Description of the task |
Would you print the records as they stand, down to the last character?

Entries shown: Begin

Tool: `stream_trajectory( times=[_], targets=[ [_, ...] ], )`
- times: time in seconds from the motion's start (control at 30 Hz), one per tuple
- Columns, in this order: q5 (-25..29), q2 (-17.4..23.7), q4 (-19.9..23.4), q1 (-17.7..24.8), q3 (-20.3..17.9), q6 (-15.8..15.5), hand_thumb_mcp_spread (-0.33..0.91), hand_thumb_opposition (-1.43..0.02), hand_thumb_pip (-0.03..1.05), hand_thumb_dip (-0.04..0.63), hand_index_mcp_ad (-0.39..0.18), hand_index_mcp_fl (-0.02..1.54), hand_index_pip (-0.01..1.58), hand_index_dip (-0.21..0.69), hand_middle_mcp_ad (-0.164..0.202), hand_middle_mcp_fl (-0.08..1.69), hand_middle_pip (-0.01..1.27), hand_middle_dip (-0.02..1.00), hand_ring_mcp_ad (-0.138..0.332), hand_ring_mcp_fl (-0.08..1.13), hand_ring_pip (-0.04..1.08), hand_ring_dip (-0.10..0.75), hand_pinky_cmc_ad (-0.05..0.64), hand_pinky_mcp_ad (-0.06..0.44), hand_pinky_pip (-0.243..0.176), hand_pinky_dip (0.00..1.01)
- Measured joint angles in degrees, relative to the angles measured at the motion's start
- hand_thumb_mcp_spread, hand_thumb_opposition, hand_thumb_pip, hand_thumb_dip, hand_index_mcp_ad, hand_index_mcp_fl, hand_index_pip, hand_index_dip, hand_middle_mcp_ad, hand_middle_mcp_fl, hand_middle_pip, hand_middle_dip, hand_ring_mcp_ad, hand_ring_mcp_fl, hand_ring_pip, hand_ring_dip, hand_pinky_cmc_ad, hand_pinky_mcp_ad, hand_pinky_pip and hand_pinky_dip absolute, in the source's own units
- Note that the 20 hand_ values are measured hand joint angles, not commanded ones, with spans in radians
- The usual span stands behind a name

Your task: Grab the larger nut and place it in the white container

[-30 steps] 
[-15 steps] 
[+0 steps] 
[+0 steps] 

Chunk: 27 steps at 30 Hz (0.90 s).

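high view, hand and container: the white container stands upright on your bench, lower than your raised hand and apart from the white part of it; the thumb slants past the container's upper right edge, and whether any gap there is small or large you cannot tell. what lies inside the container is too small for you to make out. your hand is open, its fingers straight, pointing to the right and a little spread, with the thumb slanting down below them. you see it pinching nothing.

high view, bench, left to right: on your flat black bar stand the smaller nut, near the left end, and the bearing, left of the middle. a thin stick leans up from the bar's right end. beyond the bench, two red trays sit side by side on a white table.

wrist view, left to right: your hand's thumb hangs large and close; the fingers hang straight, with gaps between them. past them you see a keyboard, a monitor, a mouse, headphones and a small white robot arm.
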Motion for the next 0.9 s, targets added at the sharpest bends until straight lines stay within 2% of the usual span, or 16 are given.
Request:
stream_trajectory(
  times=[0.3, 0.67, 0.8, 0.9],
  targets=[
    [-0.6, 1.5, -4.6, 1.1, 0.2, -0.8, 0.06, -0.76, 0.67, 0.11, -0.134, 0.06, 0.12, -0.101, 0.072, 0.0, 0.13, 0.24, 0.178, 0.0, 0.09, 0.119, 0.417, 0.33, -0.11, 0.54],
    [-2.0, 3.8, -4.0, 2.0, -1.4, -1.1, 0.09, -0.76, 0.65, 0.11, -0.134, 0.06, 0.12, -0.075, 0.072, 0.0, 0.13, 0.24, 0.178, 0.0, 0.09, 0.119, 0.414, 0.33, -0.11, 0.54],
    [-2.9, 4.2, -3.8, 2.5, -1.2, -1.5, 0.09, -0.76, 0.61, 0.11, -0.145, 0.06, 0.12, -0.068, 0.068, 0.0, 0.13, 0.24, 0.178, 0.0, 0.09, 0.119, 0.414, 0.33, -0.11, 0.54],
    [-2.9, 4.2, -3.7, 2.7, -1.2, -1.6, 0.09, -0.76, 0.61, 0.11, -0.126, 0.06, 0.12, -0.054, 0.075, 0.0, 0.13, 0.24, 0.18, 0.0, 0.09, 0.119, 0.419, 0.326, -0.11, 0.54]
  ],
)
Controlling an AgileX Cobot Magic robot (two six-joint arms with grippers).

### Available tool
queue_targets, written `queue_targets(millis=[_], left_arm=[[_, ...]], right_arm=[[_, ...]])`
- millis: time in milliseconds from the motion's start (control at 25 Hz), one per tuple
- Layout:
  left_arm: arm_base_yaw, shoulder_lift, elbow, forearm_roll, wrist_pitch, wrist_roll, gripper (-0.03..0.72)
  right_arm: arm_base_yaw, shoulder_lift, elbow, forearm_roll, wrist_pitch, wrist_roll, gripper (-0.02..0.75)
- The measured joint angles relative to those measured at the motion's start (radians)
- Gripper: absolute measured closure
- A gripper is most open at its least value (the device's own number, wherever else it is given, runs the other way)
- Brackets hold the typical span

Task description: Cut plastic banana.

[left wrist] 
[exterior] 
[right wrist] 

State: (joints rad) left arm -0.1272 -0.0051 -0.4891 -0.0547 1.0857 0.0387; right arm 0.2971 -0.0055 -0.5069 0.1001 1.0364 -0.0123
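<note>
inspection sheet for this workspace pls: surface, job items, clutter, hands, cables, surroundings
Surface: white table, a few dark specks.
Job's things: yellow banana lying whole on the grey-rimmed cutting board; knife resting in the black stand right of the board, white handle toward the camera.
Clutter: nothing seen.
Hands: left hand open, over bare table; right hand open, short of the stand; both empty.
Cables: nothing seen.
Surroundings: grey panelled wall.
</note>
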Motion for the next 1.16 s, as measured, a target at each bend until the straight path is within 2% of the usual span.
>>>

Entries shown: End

Solution for this exercise |
Tool: `stream_trajectory( times=[_], targets=[ [_, ...] ], )`
- times: time in seconds from the motion's start (control at 30 Hz), one per tuple
- Columns, in this order: q5 (-25..29), q2 (-17.4..23.7), q4 (-19.9..23.4), q1 (-17.7..24.8), q3 (-20.3..17.9), q6 (-15.8..15.5), hand_thumb_mcp_spread (-0.33..0.91), hand_thumb_opposition (-1.43..0.02), hand_thumb_pip (-0.03..1.05), hand_thumb_dip (-0.04..0.63), hand_index_mcp_ad (-0.39..0.18), hand_index_mcp_fl (-0.02..1.54), hand_index_pip (-0.01..1.58), hand_index_dip (-0.21..0.69), hand_middle_mcp_ad (-0.164..0.202), hand_middle_mcp_fl (-0.08..1.69), hand_middle_pip (-0.01..1.27), hand_middle_dip (-0.02..1.00), hand_ring_mcp_ad (-0.138..0.332), hand_ring_mcp_fl (-0.08..1.13), hand_ring_pip (-0.04..1.08), hand_ring_dip (-0.10..0.75), hand_pinky_cmc_ad (-0.05..0.64), hand_pinky_mcp_ad (-0.06..0.44), hand_pinky_pip (-0.243..0.176), hand_pinky_dip (0.00..1.01)
- Measured joint angles in degrees, relative to the angles measured at the motion's start
- hand_thumb_mcp_spread, hand_thumb_opposition, hand_thumb_pip, hand_thumb_dip, hand_index_mcp_ad, hand_index_mcp_fl, hand_index_pip, hand_index_dip, hand_middle_mcp_ad, hand_middle_mcp_fl, hand_middle_pip, hand_middle_dip, hand_ring_mcp_ad, hand_ring_mcp_fl, hand_ring_pip, hand_ring_dip, hand_pinky_cmc_ad, hand_pinky_mcp_ad, hand_pinky_pip and hand_pinky_dip absolute, in the source's own units
- Note that the 20 hand_ values are measured hand joint angles, not commanded ones, with spans in radians
- The usual span stands behind a name

Your task: Grab the larger nut and place it in the white container

[-30 steps] 
[-15 steps] 
[+0 steps] 
[+0 steps] 

Chunk: 27 steps at 30 Hz (0.90 s).

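high view, hand and container: the white container stands upright on your bench, lower than your raised hand and apart from the white part of it; the thumb slants past the container's upper right edge, and whether any gap there is small or large you cannot tell. what lies inside the container is too small for you to make out. your hand is open, its fingers straight, pointing to the right and a little spread, with the thumb slanting down below them. you see it pinching nothing.

high view, bench, left to right: on your flat black bar stand the smaller nut, near the left end, and the bearing, left of the middle. a thin stick leans up from the bar's right end. beyond the bench, two red trays sit side by side on a white table.

wrist view, left to right: your hand's thumb hangs large and close; the fingers hang straight, with gaps between them. past them you see a keyboard, a monitor, a mouse, headphones and a small white robot arm.
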Motion for the next 0.9 s, targets added at the sharpest bends until straight lines stay within 2% of the usual span, or 16 are given.
Request:
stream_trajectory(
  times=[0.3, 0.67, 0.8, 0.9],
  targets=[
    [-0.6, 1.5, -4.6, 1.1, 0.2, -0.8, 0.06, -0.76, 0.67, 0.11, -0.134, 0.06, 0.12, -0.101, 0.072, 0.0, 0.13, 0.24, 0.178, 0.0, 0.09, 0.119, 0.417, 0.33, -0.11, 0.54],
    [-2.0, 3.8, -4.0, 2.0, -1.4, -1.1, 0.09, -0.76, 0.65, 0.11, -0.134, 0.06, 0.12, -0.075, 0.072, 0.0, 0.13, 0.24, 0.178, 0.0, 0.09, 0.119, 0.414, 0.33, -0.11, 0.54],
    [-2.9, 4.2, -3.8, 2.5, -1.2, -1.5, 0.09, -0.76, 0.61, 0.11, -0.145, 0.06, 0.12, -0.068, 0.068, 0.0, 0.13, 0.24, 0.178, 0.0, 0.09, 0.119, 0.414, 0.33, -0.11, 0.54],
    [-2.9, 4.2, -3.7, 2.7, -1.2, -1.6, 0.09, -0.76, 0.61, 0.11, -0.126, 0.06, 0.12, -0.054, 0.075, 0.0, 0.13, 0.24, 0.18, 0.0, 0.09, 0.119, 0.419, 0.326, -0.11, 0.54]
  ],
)
Controlling an AgileX Cobot Magic robot (two six-joint arms with grippers).

### Available tool
queue_targets, written `queue_targets(millis=[_], left_arm=[[_, ...]], right_arm=[[_, ...]])`
- millis: time in milliseconds from the motion's start (control at 25 Hz), one per tuple
- Layout:
  left_arm: arm_base_yaw, shoulder_lift, elbow, forearm_roll, wrist_pitch, wrist_roll, gripper (-0.03..0.72)
  right_arm: arm_base_yaw, shoulder_lift, elbow, forearm_roll, wrist_pitch, wrist_roll, gripper (-0.02..0.75)
- The measured joint angles relative to those measured at the motion's start (radians)
- Gripper: absolute measured closure
- A gripper is most open at its least value (the device's own number, wherever else it is given, runs the other way)
- Brackets hold the typical span

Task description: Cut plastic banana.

[left wrist] 
[exterior] 
[right wrist] 

State: (joints rad) left arm -0.1272 -0.0051 -0.4891 -0.0547 1.0857 0.0387; right arm 0.2971 -0.0055 -0.5069 0.1001 1.0364 -0.0123
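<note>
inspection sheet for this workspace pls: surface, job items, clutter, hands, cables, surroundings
Surface: white table, a few dark specks.
Job's things: yellow banana lying whole on the grey-rimmed cutting board; knife resting in the black stand right of the board, white handle toward the camera.
Clutter: nothing seen.
Hands: left hand open, over bare table; right hand open, short of the stand; both empty.
Cables: nothing seen.
Surroundings: grey panelled wall.
</note>
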Motion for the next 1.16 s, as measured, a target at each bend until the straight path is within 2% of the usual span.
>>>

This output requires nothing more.